Tezhip sanatının piri olan bu insanın, tehzib-i ahlâk yönüne de temas etmek gerekir: Tasavvufî ahlak.. Osmanlı döneminde yetişen bir çok gönül adamından istifade eden Ahmet Süheyl’in mürşidi , 1942’de vefat eden Balıkesir’li Abdülaziz Mecdi Efendi’dir. Mecdî’nin mürişidi Fatih Türbedârı adıyla meşhur olan ve 1920’de vefat eden Tırnova’lı Ahmet Amiş Efendi’dir. Ünver’in babası Mustafa Enver Efendi de Tırnova’lı olup onun da feyiz kaynağı aynı kişidir. Dervişlik yönünün daima ikinci planda kalması, bilinmemesi bu silsileden aldığı manevî terbiye ile ilgili bir konudur. Abdülaziz Mecdi Efendi’nin Süheyl Bey’e yazdığı mektuplar bakalım ne zaman basılacak?
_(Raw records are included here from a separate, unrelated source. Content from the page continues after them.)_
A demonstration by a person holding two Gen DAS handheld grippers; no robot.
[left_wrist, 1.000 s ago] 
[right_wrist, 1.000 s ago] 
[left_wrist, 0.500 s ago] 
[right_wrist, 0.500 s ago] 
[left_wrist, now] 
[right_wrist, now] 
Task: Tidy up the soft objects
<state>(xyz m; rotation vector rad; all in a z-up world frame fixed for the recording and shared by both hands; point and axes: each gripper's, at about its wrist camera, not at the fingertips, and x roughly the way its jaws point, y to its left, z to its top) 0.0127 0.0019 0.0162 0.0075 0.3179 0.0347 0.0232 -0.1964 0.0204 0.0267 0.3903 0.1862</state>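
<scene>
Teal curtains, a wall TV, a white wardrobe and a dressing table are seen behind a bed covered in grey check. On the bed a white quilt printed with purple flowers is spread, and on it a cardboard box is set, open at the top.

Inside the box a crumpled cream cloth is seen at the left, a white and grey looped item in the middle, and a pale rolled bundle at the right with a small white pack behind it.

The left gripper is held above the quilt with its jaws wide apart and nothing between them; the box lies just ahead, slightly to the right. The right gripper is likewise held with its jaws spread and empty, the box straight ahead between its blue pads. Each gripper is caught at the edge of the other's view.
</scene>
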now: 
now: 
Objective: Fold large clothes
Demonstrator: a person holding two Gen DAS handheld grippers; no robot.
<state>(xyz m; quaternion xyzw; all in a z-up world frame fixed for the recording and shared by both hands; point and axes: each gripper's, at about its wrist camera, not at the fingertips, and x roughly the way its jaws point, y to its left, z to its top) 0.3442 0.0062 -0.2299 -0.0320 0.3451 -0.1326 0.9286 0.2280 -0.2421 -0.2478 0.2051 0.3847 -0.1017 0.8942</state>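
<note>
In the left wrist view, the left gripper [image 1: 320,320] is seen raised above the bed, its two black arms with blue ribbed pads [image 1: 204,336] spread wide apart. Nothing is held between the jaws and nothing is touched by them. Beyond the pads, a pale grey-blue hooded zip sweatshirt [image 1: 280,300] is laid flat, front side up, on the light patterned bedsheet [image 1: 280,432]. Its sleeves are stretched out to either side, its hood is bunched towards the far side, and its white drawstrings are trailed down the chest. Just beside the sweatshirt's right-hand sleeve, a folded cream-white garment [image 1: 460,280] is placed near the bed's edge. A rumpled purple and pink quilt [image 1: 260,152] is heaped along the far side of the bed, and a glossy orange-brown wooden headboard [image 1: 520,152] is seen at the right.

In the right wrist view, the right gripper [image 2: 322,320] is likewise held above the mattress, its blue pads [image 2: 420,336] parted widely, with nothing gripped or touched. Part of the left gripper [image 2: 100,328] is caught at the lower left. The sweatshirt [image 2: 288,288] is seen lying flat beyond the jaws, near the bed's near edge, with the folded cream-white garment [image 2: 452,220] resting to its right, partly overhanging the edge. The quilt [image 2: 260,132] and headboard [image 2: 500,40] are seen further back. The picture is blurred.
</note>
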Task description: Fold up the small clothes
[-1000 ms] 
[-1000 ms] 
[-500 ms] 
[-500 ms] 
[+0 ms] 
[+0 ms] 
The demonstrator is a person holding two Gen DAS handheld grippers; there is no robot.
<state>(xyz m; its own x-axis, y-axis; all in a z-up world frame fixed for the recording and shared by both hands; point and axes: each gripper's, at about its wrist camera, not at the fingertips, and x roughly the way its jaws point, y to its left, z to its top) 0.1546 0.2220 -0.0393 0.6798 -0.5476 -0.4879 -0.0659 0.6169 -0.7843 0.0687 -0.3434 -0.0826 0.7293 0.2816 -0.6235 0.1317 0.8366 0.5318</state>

Çalışmalarını bir ibadet şuuruyla yapan, kimseden maddi bir şey beklemeyen, ürettiklerini de bütünüyle Devlet’in ilgili kurumlarına bağışlayan Ünver’in eserlerinin kamuoyuna sunulması aşamasında gönüllü talebeleri de olmuştur. En büyük talebesi kızı Gülbün Mesara, gelini Dürdâne Ünver hanımefendiler başta olmak üzere Osman Nuri Ergin, Gönül Özdemir, Aykut Kazancıgil, Cahide Keskiner, Vural Solok, Cevat Yalın, İsmail Kara, Ahmet Nezih Galitekin, Mine Esiner Özen, Güney Ongun, Bahri Ata… hayatı, faaliyetleri ve eserlerinin neşrinde katkıları olmuştur. Fakat âcizâne kanaatime göre ona Allah’ın en büyük lutuflarından biri de Ahmet Güner Sayar’dır. Çünkü onun kaleme aldığı ve 1994 yılında yayınlanan eseri: Süheyl Ünver Hayatı Şahsiyeti ve Eserleri isimli kitap, biyografi alanında bir yıldız gibi parlamaktadır. İlave edelim. Sayar’ın dedesi de Ahmet Amiş Efendi pınarından âb-ı hayat içenlerdendir. (Sayar’ın eserine ulaşamayanlar hiç değilse onun DİA’daki maddesini okumalıdır. c.42)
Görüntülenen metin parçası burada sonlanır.